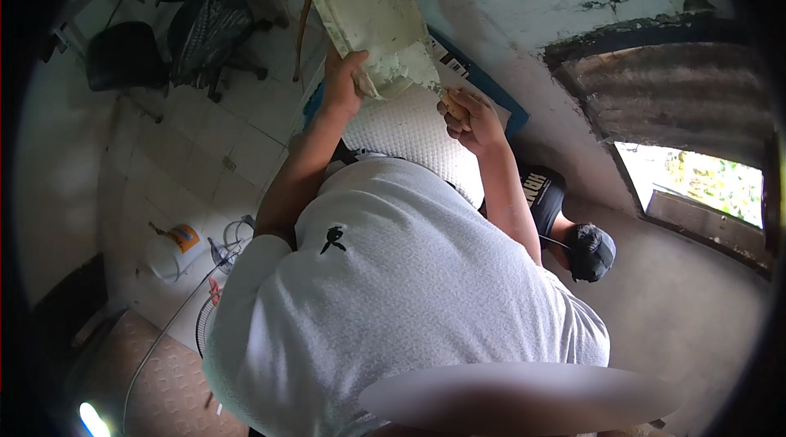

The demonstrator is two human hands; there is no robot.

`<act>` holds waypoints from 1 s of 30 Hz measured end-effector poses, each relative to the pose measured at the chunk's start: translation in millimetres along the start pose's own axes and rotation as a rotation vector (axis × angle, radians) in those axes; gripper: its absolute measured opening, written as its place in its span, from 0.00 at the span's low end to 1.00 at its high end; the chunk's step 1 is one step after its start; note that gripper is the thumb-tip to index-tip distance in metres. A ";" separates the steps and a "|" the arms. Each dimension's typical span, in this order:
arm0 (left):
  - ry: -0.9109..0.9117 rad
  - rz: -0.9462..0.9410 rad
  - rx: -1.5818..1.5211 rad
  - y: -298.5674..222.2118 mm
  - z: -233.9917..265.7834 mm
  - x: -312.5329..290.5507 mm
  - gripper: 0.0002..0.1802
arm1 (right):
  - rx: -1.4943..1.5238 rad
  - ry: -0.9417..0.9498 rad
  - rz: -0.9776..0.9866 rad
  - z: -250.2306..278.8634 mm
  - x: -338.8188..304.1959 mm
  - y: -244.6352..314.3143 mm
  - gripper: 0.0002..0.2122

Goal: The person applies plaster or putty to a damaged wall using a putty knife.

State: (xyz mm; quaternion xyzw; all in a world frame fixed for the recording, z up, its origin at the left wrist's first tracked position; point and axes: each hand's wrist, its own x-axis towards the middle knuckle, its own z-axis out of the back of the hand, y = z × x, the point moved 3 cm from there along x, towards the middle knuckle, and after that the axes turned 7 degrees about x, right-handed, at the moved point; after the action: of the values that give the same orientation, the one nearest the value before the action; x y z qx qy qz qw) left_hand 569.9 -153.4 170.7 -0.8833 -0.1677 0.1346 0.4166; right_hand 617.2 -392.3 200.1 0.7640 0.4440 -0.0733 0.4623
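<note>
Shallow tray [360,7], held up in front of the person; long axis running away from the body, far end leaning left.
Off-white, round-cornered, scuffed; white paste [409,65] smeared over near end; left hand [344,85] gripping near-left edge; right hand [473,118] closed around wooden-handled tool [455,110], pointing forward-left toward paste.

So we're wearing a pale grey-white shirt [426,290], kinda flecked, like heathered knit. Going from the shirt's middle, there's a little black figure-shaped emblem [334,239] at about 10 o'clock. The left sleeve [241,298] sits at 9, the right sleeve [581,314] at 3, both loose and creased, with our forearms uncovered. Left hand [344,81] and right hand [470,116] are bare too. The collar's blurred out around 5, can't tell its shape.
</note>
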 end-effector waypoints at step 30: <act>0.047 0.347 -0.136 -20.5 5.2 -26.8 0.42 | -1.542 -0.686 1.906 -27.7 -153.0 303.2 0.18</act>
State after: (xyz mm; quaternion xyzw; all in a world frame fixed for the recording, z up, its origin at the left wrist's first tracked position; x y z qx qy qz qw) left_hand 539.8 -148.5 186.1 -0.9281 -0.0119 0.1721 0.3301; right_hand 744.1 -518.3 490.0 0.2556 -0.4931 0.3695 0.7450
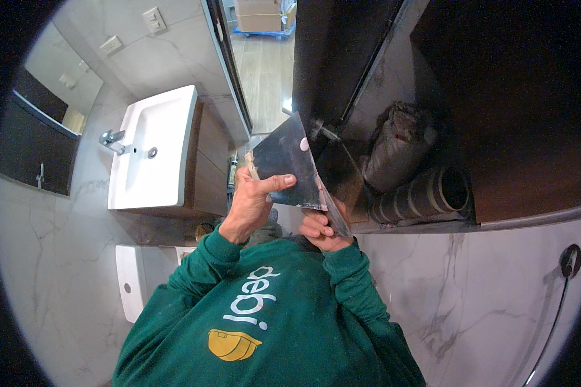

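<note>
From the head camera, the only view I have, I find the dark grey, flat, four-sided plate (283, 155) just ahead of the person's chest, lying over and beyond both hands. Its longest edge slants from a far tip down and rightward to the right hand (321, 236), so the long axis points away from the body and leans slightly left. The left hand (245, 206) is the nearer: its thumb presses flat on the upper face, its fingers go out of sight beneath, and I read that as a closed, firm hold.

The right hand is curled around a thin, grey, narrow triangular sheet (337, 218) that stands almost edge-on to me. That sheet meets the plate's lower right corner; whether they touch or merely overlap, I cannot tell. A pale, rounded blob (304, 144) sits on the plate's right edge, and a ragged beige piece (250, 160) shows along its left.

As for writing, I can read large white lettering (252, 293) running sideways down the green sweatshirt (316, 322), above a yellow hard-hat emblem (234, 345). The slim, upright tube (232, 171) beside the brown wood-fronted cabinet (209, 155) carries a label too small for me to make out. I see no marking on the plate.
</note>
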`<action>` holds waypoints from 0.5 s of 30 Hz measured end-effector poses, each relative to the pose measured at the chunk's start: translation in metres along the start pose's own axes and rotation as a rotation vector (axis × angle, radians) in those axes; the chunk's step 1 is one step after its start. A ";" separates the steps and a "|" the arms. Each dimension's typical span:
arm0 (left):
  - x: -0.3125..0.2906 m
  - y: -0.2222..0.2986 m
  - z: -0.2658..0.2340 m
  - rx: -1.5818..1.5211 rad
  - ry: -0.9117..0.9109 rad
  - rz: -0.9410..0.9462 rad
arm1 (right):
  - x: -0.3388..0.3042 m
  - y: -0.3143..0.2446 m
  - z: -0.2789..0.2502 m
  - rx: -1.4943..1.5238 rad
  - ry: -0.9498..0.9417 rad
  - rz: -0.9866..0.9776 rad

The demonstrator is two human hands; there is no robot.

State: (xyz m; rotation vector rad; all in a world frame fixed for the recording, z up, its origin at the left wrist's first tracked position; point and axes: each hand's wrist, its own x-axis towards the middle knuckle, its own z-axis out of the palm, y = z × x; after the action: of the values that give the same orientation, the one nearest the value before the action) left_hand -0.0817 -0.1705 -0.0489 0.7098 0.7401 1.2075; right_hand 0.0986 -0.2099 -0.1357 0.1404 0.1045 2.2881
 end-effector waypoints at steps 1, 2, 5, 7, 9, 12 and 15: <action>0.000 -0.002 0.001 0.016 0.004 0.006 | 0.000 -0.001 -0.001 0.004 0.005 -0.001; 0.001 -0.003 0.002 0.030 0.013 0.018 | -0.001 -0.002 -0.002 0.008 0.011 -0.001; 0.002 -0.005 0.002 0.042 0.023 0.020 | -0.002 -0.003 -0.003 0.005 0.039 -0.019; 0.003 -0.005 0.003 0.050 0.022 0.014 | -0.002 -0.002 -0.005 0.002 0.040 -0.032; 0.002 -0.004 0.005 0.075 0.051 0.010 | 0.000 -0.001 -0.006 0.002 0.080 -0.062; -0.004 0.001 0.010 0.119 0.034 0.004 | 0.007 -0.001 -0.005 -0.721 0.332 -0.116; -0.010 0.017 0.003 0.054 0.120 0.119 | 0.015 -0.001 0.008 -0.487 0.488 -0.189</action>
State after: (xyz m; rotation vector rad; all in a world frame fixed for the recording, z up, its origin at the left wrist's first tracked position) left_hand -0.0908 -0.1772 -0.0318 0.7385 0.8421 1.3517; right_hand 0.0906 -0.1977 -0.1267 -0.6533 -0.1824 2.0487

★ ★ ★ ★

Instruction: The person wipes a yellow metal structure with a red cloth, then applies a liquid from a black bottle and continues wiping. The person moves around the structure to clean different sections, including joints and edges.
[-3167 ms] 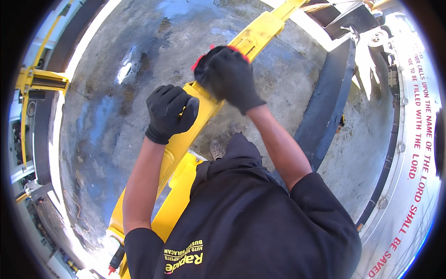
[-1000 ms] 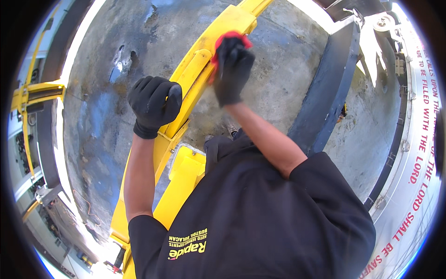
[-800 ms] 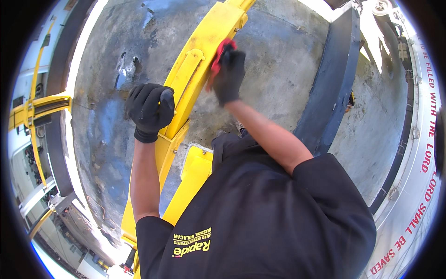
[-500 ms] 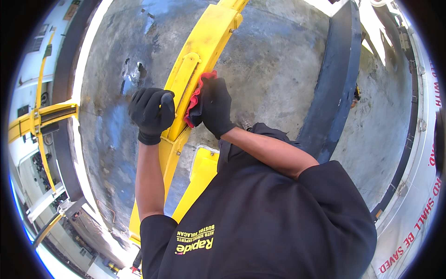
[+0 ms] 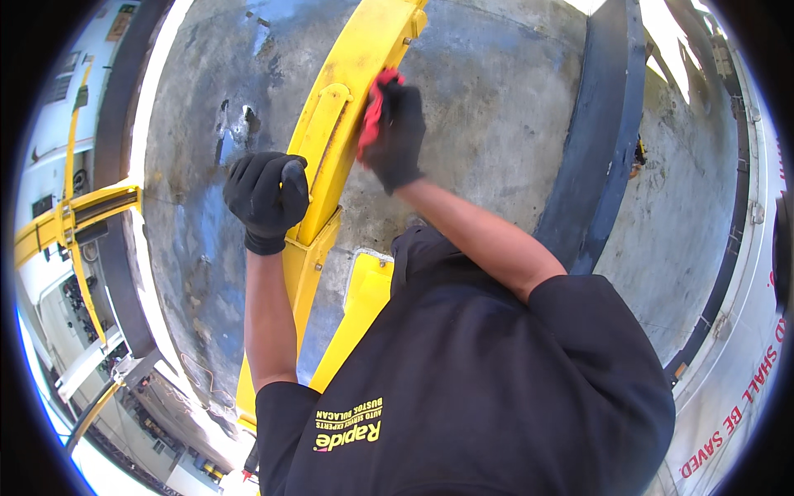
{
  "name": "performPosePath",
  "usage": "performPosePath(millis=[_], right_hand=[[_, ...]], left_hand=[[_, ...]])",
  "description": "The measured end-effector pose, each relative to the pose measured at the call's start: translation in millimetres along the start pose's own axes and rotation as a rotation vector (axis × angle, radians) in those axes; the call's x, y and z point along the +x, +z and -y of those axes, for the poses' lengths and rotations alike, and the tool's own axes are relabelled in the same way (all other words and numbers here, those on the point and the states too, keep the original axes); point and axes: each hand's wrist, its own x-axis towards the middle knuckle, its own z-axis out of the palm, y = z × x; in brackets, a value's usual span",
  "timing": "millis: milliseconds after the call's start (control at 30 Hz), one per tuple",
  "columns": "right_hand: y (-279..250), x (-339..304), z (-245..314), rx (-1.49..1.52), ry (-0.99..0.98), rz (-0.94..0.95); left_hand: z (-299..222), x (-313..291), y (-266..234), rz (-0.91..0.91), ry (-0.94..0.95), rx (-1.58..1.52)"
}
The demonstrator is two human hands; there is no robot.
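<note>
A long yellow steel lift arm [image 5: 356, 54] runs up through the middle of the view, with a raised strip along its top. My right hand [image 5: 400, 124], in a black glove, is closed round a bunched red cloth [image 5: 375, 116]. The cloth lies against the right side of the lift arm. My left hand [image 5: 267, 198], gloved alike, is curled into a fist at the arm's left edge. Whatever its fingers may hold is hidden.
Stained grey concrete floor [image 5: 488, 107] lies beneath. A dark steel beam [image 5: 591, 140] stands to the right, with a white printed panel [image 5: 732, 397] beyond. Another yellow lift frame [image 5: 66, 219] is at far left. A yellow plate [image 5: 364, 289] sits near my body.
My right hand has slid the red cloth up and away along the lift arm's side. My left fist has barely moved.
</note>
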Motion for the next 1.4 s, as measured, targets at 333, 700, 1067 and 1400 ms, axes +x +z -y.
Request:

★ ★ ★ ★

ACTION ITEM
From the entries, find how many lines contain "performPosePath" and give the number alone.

YOUR RESPONSE
2